- [Work request]: Somewhere below are a line with "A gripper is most" and a later line with "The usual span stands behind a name". Output exactly those lines and all lines between them.

Data excerpts
---------------

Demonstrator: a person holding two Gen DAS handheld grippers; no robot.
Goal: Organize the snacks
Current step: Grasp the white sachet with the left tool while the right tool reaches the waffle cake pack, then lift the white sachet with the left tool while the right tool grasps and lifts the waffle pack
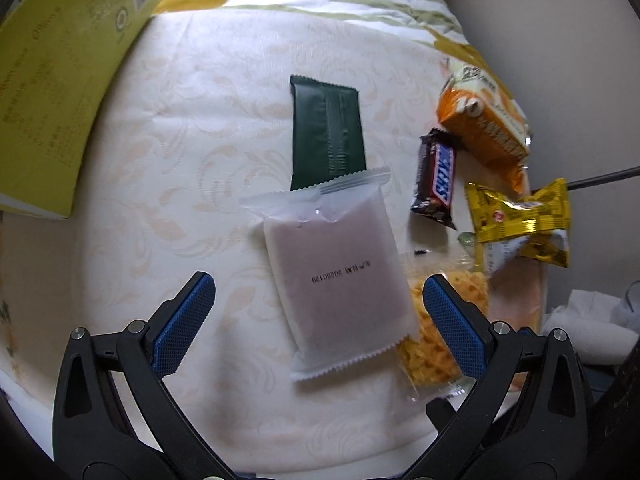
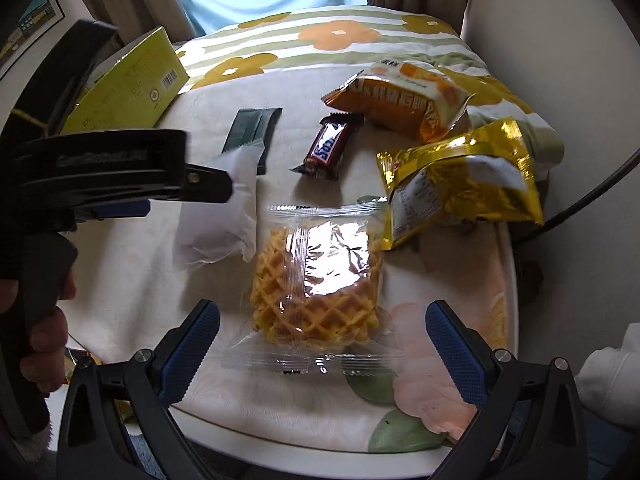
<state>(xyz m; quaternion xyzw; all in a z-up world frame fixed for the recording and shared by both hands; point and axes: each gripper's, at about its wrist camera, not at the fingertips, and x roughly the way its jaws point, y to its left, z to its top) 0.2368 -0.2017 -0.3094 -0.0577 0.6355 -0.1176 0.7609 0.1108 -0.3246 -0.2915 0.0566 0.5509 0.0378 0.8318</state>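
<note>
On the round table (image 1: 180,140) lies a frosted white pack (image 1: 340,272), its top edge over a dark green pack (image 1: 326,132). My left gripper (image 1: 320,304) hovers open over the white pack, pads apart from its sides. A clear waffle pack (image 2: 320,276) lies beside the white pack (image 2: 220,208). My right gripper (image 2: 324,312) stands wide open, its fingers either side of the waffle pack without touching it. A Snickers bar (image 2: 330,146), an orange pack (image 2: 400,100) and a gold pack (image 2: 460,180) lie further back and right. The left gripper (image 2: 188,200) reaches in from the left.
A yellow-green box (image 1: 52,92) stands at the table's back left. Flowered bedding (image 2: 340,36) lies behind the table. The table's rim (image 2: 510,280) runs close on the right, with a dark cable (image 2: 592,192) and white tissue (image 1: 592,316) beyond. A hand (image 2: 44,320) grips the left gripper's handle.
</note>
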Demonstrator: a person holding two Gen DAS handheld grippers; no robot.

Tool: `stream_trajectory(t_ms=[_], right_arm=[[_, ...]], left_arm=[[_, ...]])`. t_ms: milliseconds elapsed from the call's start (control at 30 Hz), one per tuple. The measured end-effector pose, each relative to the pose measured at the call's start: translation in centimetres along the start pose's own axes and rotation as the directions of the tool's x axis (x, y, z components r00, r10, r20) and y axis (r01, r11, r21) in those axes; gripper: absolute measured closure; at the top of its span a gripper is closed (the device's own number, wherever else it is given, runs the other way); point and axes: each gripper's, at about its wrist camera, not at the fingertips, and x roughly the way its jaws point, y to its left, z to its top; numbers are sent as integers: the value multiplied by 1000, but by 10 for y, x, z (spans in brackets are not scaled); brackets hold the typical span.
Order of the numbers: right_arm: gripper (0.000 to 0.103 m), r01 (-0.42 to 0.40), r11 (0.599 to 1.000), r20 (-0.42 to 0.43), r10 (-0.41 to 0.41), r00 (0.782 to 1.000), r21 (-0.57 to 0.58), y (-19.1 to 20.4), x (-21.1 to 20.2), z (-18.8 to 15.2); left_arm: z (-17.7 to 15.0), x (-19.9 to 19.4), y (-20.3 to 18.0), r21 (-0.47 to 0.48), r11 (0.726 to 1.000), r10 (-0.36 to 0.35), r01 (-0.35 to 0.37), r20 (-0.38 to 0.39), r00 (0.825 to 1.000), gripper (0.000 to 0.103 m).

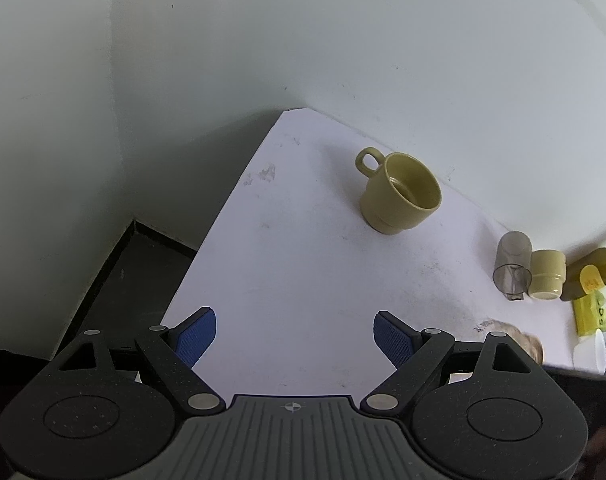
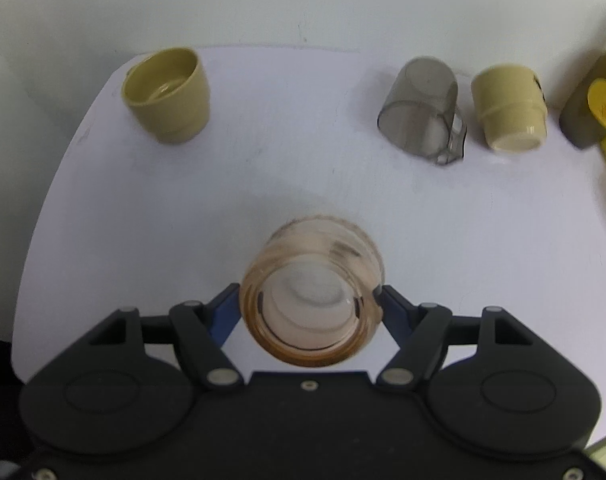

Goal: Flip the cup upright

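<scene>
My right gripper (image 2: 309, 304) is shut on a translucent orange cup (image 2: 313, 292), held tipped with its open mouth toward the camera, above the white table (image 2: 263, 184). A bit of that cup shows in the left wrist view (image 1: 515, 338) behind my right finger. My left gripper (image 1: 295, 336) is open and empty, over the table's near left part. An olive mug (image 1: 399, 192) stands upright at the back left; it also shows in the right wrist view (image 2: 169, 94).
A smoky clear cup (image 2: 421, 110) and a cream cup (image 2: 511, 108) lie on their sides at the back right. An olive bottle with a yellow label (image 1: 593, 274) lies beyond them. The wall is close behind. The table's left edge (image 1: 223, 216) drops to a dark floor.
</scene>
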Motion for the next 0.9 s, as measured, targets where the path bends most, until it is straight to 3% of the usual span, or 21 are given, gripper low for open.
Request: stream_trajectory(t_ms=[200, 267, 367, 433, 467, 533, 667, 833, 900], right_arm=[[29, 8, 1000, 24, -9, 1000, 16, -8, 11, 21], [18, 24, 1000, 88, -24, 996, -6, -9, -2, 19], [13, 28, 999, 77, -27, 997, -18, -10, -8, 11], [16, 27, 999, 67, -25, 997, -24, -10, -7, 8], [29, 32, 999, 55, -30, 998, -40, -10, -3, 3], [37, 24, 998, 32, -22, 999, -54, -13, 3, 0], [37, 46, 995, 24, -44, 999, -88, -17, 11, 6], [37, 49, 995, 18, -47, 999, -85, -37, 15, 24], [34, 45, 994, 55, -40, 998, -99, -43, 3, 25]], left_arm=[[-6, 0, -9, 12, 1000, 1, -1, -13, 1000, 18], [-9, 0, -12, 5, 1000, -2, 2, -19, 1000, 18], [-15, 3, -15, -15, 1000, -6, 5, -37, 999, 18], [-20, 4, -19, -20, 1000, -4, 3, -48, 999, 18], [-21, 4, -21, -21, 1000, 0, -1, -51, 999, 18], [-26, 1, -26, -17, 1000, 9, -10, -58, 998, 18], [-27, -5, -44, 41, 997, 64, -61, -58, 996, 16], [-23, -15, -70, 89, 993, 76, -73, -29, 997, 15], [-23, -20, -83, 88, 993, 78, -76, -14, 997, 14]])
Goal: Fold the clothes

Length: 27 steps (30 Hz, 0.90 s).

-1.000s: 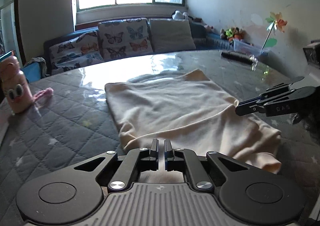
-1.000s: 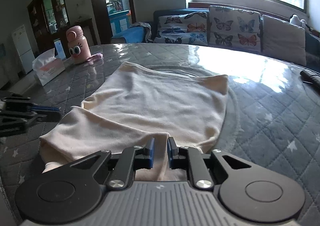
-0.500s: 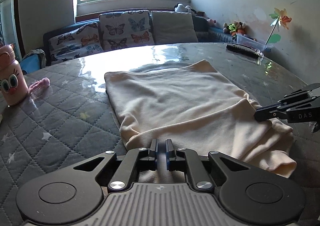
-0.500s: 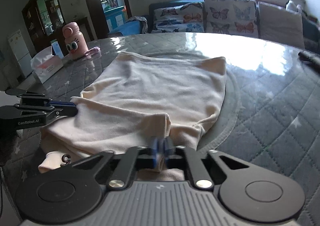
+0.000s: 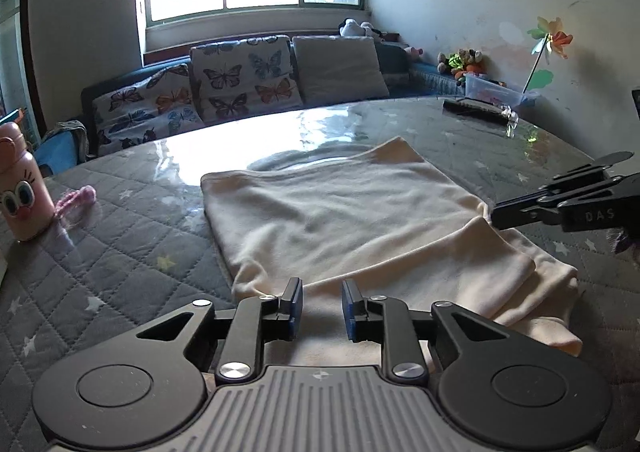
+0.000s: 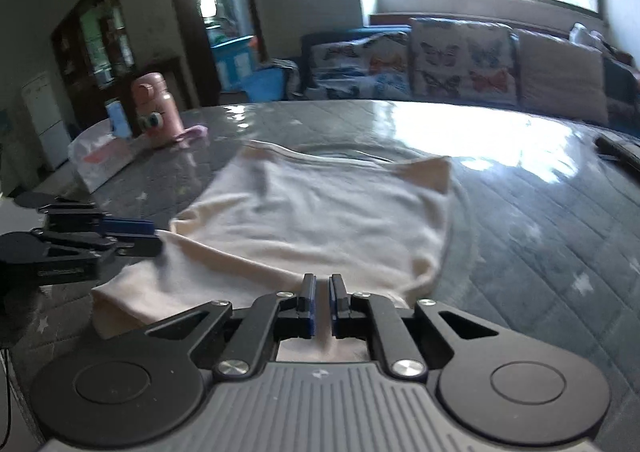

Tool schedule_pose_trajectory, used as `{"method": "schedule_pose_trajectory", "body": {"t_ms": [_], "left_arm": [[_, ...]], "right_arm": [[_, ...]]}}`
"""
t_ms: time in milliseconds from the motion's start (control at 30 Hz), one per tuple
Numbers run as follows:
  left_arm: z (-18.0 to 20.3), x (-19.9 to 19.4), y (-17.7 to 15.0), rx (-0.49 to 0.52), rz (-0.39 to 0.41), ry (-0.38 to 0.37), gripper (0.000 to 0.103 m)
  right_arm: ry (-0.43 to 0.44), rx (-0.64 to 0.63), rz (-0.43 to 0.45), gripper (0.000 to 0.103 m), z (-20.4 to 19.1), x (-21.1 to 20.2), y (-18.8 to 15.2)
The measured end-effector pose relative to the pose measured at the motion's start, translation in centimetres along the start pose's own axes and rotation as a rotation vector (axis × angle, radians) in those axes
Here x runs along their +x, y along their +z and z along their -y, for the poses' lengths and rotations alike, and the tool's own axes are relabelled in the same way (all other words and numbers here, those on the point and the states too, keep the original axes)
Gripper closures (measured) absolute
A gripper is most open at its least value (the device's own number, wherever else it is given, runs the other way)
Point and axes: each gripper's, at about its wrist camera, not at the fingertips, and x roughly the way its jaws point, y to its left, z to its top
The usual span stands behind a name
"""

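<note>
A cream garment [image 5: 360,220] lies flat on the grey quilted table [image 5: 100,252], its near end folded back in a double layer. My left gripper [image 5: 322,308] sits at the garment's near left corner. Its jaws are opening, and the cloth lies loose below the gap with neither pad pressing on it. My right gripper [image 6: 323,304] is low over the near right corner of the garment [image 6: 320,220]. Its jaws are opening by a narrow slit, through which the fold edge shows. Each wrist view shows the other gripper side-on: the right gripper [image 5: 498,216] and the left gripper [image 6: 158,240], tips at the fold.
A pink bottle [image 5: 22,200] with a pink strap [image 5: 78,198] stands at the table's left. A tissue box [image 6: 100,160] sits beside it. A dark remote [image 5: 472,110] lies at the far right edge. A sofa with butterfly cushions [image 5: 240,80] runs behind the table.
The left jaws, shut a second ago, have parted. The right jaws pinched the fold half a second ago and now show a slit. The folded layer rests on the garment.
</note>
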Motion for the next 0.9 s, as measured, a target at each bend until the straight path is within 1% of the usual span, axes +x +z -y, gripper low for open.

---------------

- [Written response]:
A gripper is most open at its least value (the device's own number, wherever else it is given, runs the other way)
Point and axes: each gripper's, at about its wrist camera, not at the fingertips, and x roughly the way its jaws point, y to its left, z to its top
The usual span stands behind a name

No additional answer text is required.